- [TASK STATEMENT] Check every line of the entries below for the word "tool". Then give the number of lines that have it, with nothing added.

- [RECORDS SUPPLIED]
——

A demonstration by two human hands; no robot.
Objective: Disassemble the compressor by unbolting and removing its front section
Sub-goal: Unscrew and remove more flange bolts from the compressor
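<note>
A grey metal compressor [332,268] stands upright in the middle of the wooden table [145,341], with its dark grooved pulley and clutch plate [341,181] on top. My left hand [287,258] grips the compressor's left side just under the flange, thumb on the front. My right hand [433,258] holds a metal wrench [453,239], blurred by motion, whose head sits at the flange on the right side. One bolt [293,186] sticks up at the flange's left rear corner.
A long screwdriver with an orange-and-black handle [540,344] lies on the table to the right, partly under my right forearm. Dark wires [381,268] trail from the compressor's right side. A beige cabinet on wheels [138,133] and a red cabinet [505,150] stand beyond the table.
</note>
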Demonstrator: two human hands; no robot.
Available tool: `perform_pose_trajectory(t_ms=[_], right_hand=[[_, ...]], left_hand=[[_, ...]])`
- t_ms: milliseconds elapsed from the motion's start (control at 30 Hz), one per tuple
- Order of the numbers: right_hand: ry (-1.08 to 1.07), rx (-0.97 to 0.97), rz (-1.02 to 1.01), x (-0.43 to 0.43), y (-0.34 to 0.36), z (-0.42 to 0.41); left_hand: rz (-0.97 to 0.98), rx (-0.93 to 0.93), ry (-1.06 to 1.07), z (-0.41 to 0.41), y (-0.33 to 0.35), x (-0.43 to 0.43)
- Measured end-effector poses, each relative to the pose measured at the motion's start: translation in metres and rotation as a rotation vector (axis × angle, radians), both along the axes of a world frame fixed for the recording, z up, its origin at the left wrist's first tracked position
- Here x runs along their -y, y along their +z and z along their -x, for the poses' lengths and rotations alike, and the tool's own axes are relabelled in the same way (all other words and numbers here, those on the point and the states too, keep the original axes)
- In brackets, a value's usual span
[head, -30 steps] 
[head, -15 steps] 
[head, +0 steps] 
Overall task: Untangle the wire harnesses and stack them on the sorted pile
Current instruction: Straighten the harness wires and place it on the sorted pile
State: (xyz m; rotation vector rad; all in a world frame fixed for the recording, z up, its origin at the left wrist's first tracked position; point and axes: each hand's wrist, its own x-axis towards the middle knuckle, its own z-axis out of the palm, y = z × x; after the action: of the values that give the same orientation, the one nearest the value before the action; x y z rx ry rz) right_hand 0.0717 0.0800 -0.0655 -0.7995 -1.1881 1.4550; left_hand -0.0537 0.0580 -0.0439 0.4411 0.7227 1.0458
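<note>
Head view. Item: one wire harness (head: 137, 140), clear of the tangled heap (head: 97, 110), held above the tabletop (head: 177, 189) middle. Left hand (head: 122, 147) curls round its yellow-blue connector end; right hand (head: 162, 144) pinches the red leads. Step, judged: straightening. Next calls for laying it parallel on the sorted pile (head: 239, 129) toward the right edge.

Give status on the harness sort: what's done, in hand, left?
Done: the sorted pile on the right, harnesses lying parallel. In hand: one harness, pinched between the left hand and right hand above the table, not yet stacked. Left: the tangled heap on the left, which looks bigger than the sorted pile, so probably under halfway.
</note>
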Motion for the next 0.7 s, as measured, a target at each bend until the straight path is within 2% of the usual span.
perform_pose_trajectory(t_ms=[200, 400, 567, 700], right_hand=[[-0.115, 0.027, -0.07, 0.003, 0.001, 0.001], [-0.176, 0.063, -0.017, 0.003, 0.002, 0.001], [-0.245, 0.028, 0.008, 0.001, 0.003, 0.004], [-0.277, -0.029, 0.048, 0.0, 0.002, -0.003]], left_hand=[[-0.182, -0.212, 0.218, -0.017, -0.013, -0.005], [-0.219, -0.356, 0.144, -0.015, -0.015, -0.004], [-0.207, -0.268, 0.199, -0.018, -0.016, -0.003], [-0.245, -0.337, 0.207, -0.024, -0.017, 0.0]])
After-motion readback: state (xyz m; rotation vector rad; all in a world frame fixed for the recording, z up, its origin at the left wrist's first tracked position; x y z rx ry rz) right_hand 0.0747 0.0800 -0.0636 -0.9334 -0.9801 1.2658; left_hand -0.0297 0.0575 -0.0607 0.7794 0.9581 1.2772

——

- [EXERCISE RESULT] 2